How is the pseudo instruction load address translated to real instructions?

Question

I have looked at similar questions, but they don't address the questions below.

When programming in MIPS assembly, there is a pseudo instruction called load address (la).

I'm coming from higher level languages so bear with me if I'm not down the rabbit hole yet.

In looking up what this pseudo instruction translates to, I found in a MIPS wiki the following:

la $a0,address

translates to

lui $at, 4097 (0x1001 → upper 16 bits of $at).
ori $a0,$at,disp

where the immediate (“disp”) is the number of bytes between the first data location (always 0x 1001 0000) and the address of the first byte in the string.

Elsewhere I found another expansion:

# la $t, A 
lui $t, A_hi
ori $t, $t, A_lo

Fundamentally, I think I understand the latter code.
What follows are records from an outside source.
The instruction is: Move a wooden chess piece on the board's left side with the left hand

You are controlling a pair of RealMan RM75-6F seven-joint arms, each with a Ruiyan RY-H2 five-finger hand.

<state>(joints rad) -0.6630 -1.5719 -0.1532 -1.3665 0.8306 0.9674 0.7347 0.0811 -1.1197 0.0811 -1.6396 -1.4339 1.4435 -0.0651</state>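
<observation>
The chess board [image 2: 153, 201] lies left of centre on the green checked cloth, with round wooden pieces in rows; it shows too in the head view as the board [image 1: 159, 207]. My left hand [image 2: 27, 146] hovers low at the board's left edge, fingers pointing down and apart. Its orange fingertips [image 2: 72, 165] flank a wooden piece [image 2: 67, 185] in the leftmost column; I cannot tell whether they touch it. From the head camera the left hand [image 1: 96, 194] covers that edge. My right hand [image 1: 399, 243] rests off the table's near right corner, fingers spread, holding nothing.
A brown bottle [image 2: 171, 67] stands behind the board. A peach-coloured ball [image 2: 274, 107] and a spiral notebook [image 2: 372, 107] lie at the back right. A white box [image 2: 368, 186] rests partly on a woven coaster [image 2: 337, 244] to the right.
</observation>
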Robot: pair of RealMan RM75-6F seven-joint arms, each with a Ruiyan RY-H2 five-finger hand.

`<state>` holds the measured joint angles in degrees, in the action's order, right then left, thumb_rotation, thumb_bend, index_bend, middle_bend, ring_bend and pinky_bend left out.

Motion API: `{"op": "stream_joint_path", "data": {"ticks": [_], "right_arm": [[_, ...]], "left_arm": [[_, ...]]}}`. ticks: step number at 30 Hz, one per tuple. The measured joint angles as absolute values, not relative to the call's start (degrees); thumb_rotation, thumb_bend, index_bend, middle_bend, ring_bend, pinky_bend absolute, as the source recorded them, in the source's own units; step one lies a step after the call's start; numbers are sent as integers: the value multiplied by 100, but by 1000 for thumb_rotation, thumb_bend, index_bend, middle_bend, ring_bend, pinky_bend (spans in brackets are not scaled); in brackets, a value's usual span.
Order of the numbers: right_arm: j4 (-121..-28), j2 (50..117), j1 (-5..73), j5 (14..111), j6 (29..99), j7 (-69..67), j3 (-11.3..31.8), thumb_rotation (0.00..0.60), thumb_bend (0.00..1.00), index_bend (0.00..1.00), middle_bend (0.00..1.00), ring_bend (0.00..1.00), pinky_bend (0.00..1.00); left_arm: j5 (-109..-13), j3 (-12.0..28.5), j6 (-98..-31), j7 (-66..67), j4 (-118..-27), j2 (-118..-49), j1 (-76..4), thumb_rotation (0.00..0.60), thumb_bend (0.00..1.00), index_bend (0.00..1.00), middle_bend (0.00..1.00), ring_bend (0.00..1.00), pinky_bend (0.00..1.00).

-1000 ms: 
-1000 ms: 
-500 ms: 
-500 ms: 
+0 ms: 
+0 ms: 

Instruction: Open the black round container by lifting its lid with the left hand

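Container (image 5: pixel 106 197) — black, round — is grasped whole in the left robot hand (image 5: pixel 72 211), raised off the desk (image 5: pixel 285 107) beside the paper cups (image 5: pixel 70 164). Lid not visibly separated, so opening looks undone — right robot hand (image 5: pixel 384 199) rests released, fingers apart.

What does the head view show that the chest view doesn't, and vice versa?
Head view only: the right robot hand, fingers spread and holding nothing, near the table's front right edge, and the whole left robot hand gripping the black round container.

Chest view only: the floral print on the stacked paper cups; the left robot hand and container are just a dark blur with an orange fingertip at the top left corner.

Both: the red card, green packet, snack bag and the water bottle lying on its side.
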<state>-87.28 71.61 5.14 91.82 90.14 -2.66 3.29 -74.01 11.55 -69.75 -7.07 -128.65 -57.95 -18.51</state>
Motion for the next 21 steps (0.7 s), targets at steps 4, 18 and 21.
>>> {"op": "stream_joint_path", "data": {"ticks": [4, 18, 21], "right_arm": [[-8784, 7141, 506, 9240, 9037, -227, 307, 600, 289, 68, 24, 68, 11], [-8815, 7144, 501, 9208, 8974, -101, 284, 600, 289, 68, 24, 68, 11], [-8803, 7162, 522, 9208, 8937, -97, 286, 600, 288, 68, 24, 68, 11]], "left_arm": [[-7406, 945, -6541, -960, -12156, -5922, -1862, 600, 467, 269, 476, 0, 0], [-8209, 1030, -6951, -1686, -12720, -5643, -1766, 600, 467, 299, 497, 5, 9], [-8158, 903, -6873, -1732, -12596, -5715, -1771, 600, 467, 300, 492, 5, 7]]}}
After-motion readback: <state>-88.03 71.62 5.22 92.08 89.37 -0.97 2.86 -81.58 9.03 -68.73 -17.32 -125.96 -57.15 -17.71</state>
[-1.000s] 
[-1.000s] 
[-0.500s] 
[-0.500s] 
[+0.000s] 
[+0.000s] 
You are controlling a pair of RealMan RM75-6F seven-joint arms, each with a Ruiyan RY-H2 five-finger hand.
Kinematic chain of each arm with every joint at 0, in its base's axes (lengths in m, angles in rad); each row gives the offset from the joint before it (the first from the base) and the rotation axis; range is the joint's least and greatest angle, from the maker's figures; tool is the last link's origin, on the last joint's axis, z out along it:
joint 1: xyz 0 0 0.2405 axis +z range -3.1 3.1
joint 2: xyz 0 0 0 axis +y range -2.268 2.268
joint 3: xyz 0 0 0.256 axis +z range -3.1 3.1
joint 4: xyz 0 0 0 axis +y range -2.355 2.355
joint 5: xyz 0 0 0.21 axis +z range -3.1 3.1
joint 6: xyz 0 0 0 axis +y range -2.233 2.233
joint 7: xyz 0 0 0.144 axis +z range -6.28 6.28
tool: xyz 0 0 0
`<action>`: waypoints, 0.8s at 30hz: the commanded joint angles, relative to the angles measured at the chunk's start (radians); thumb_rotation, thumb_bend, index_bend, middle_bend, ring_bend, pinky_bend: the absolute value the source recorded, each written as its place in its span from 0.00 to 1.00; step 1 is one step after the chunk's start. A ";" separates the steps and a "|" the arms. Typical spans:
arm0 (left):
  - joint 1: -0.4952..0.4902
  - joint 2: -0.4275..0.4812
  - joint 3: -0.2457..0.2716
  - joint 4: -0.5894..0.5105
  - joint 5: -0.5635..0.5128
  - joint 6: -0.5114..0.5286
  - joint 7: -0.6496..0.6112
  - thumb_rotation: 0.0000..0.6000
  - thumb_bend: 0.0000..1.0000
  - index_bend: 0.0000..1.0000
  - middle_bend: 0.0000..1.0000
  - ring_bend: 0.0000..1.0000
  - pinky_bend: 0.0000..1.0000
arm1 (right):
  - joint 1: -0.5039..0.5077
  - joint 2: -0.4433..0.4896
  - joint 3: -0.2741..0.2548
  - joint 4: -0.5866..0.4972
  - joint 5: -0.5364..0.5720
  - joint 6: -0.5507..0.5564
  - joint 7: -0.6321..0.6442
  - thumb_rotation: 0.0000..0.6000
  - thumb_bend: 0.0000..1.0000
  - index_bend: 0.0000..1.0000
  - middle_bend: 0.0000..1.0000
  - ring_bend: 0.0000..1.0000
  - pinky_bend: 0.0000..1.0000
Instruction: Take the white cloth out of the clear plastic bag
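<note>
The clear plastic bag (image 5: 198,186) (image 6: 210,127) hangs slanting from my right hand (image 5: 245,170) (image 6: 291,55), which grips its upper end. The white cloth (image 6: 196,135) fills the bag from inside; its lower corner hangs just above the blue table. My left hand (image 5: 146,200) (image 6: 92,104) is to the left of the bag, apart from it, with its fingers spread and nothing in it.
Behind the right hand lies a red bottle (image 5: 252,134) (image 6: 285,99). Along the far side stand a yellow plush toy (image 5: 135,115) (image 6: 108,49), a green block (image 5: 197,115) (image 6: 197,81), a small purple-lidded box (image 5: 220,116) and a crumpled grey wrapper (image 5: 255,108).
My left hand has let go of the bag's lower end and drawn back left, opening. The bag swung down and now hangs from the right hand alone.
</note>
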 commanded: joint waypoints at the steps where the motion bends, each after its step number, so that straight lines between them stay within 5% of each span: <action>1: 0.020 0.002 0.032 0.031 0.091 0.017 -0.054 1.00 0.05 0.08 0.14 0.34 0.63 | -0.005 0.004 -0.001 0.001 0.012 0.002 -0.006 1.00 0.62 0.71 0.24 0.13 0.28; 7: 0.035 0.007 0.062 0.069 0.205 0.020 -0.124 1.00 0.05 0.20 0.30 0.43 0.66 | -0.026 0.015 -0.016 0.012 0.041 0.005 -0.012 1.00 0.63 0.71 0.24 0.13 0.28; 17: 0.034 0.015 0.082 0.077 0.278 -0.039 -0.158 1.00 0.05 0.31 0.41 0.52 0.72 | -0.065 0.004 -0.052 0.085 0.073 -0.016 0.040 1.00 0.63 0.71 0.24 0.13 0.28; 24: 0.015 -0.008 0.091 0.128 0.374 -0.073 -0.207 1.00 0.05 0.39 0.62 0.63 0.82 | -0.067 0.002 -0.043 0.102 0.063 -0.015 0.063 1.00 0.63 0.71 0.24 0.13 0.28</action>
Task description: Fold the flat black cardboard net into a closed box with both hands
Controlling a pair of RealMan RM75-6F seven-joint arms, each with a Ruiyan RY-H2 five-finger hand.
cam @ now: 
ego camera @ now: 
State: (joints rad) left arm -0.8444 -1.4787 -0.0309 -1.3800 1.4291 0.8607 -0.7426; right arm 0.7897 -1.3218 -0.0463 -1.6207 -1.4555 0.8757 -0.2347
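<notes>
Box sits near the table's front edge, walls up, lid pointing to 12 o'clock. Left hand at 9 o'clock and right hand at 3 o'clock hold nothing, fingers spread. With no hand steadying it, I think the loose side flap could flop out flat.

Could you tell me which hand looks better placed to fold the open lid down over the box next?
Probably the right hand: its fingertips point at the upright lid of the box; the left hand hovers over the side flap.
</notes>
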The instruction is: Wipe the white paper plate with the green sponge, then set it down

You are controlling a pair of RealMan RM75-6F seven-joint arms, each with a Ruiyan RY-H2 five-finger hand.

We want to place a 32-bit address in register $t using an instruction, but for I-type instructions we can only fit 16 bit addresses in the instruction, so we need two instructions since we can't fit the 32 bits in one instruction.

How does this second translation relate to the first one above?

Also, as a more practical matter, say I have the following assembly program:

.data 
  prompt1: .asciiz "How old are you?"

.text 
  main:
   la $a0, prompt1

How would I replace the la instruction with the real instructions?

Note: I can see what a simulator translates it to:

lui $1, 4097
ori $4, $1, 0

But in this case, it's using register $1 which is the register reserved for the assembler. I wouldn't be able to make use of this had I written the instructions myself right? Also, the lui is setting the upper bits to 1001. I know that static data starts at 0x10010000, so the string labeled prompt1 will start there. But (and this is the part where maybe I haven't grasped just how in control the programmer is expected to be in assembly), if I had another label prompt2 right after prompt1, would I be expected to know exactly how many bytes it comes after the first label, so as to correctly choose the immediate constant to put in the ori?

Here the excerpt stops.